Problem to solve: Below are the entries; count how many lines contain the word "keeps" and reply with that number alone.

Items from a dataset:
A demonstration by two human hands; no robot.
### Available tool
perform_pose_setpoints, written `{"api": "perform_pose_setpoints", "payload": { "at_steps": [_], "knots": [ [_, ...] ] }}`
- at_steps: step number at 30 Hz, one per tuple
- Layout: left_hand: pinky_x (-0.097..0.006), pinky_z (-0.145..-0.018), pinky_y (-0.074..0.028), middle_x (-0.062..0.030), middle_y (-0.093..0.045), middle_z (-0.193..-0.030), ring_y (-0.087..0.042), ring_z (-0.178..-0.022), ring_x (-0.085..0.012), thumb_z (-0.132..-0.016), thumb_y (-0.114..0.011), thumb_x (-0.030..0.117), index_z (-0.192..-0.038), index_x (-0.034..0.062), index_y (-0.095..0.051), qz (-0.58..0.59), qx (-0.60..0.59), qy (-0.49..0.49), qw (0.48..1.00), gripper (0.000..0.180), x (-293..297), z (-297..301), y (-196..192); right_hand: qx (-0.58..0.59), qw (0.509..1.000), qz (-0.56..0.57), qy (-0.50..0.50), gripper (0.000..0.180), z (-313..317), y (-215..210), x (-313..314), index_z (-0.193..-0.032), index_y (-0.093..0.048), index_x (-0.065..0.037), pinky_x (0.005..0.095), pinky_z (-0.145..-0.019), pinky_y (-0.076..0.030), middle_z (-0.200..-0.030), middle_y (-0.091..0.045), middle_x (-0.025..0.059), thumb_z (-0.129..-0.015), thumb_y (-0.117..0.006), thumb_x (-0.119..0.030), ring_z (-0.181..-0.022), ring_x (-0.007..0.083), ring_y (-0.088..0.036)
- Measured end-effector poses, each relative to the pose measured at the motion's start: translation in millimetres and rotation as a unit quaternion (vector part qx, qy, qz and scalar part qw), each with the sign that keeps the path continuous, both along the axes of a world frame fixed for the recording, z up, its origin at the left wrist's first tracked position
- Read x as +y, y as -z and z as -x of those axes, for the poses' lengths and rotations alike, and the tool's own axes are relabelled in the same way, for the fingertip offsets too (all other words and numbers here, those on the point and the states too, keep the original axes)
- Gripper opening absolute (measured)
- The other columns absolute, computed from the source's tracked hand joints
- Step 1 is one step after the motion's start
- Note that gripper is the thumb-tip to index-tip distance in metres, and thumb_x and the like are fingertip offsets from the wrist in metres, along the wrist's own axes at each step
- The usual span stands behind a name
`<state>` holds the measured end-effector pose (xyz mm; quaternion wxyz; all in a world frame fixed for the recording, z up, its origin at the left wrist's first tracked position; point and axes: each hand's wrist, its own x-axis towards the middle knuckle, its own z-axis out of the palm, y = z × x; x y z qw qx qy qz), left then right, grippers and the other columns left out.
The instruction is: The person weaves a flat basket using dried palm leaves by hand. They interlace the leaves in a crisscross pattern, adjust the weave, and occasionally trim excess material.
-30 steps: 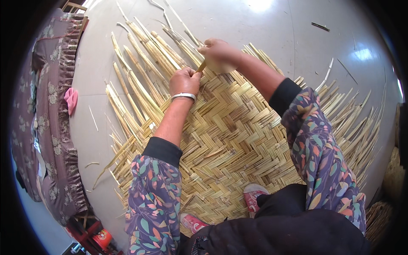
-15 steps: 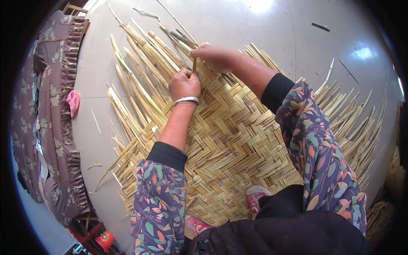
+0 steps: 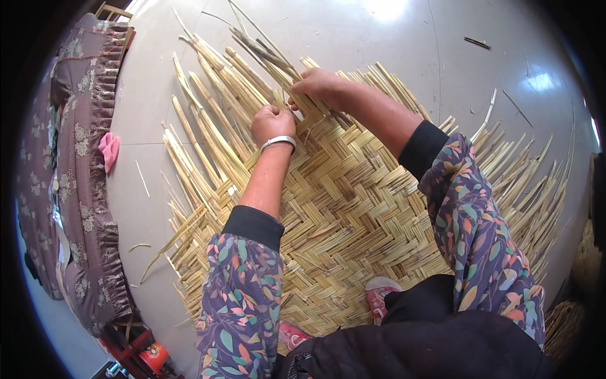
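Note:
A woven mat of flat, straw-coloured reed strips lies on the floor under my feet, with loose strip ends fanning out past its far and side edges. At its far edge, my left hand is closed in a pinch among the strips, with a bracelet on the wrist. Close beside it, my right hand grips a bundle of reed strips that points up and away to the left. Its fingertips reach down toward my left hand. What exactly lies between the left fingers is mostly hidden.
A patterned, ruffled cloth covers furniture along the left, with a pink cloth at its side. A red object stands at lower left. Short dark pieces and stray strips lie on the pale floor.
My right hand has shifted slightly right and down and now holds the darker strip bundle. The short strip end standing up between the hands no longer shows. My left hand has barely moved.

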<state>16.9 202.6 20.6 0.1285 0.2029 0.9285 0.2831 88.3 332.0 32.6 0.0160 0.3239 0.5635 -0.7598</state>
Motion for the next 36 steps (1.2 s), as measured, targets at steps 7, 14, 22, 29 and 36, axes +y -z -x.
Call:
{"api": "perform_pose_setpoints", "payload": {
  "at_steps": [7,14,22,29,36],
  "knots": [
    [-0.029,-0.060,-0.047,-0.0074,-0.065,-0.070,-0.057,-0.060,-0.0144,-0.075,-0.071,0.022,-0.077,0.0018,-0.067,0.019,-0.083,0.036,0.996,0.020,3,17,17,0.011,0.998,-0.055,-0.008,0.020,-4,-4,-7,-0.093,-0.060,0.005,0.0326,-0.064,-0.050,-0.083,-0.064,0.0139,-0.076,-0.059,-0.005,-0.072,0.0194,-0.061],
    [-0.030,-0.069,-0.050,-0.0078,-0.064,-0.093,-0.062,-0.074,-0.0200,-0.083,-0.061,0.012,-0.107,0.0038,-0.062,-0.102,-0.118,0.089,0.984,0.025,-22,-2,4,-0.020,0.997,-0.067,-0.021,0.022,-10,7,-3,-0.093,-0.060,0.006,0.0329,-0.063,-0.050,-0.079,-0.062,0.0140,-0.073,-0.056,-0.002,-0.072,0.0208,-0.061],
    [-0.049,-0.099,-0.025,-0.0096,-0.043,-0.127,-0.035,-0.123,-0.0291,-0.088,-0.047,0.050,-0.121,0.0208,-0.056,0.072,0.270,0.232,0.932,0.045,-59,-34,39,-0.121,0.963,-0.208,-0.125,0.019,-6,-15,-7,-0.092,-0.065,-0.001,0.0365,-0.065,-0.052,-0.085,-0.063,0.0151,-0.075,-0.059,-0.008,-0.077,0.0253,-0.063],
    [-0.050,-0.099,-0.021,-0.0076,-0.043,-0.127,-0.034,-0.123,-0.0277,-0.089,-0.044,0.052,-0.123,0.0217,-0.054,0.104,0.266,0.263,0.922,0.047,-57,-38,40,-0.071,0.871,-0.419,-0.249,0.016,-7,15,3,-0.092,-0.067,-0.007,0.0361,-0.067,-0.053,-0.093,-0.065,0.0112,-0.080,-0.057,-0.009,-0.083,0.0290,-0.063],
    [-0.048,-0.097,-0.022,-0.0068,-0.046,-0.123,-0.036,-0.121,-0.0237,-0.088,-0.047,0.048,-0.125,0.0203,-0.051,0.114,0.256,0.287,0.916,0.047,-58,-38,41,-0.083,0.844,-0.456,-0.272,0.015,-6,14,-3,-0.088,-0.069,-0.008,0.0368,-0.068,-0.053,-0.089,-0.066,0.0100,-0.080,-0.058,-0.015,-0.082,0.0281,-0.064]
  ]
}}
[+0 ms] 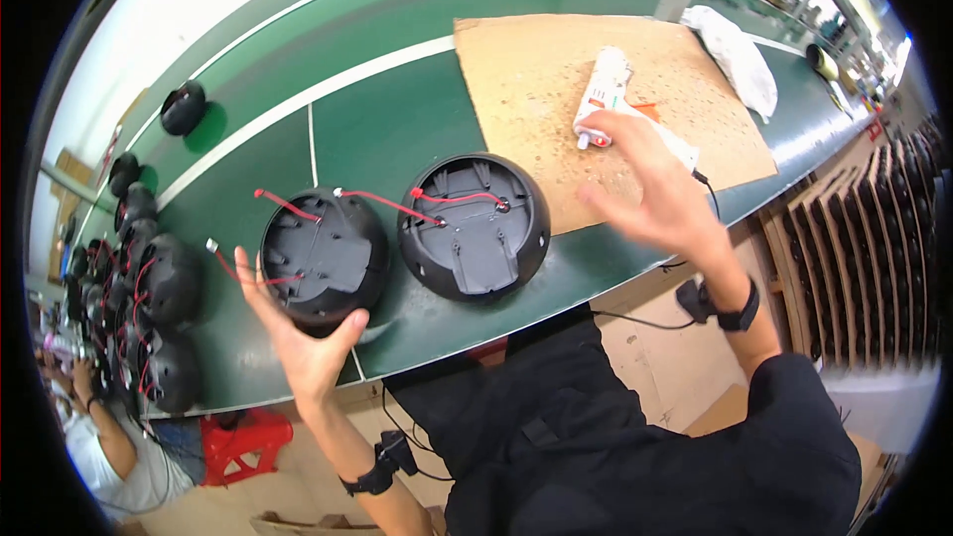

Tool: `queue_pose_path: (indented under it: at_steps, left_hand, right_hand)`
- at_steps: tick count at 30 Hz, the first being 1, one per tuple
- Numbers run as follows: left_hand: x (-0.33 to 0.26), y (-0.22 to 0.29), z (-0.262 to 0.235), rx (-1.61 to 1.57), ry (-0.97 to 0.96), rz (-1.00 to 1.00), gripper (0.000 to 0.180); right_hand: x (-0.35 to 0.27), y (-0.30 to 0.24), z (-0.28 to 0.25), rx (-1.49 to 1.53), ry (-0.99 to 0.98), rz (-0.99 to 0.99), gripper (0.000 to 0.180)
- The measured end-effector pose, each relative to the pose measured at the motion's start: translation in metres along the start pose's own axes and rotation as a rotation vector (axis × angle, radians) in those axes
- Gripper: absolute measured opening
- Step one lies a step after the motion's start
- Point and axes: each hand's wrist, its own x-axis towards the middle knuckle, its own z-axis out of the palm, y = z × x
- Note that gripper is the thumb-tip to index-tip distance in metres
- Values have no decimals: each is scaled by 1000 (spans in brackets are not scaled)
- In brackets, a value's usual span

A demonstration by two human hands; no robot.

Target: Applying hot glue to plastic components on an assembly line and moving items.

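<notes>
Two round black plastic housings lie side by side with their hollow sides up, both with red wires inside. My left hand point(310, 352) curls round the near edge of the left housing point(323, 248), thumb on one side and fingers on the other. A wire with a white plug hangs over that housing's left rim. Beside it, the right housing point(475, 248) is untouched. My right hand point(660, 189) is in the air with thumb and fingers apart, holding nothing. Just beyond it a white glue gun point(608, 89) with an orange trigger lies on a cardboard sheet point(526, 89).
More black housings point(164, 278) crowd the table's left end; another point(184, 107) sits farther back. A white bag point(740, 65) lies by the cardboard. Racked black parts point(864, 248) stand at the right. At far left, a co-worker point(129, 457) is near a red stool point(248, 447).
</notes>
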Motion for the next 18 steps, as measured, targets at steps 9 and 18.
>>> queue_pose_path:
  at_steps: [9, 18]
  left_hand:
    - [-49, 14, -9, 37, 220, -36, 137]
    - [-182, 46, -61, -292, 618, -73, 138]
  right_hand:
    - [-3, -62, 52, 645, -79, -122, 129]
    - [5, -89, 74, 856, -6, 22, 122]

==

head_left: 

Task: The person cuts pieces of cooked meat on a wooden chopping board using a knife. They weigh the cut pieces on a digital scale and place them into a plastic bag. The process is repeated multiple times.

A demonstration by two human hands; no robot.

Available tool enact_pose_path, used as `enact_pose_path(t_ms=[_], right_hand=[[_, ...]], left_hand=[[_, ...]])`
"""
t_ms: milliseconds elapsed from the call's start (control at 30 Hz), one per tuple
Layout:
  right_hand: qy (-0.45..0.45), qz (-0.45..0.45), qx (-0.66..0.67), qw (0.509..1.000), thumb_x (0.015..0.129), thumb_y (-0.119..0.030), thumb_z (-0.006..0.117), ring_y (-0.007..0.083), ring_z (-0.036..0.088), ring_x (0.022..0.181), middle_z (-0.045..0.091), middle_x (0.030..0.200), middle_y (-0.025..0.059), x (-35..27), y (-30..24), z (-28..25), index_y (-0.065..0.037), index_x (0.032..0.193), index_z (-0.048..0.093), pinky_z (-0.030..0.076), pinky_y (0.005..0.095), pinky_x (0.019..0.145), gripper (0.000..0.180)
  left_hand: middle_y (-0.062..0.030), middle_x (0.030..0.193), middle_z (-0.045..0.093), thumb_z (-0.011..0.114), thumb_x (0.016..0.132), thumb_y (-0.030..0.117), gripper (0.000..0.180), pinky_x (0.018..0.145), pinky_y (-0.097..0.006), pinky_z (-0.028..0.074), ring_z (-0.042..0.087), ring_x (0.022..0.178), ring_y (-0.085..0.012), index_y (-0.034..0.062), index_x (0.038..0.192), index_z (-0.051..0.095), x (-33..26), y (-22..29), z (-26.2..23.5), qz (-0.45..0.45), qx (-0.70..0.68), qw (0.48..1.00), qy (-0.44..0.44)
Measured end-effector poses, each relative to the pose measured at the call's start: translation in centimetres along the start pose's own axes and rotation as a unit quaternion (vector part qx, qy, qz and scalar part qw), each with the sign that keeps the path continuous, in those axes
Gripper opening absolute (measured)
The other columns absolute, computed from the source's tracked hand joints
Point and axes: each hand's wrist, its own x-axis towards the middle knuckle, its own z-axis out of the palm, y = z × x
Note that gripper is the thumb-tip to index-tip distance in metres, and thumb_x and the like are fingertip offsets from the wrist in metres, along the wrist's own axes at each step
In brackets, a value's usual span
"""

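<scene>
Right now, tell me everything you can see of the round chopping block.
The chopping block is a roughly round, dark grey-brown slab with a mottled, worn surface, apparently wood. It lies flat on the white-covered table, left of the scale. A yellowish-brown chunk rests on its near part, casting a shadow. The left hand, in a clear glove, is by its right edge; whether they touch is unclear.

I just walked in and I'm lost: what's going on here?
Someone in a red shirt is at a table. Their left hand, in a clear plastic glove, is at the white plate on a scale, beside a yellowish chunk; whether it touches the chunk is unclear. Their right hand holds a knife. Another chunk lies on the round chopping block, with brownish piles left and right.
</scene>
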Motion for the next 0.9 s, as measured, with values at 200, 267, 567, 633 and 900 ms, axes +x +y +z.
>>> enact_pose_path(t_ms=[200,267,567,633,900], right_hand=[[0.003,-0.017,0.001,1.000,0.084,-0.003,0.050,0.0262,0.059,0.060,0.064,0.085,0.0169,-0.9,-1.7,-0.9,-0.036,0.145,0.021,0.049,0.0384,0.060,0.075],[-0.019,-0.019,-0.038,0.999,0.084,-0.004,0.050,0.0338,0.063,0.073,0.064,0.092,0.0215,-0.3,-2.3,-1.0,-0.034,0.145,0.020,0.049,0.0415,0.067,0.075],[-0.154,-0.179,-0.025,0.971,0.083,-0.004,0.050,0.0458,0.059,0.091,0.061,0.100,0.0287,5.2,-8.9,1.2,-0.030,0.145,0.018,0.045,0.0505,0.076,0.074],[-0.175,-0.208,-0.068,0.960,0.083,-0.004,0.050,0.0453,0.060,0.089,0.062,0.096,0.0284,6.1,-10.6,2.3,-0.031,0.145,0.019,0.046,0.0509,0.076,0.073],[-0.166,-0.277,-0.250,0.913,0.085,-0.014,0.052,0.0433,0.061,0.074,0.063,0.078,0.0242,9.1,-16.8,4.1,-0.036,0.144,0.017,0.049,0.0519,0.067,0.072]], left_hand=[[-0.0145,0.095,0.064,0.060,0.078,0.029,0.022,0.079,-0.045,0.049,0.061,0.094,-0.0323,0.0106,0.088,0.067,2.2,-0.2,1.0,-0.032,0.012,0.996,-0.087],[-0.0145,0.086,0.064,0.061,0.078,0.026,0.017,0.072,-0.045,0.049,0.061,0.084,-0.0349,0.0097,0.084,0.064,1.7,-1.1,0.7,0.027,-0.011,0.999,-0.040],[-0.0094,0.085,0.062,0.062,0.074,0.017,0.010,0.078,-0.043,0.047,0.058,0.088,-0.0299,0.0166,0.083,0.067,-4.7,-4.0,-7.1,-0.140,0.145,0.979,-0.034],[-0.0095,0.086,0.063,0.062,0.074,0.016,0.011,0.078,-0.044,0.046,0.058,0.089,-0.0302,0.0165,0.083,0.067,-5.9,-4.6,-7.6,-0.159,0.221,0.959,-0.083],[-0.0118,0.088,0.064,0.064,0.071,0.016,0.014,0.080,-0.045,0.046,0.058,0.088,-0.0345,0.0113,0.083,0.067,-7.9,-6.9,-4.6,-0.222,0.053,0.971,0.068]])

Response to the exercise: 2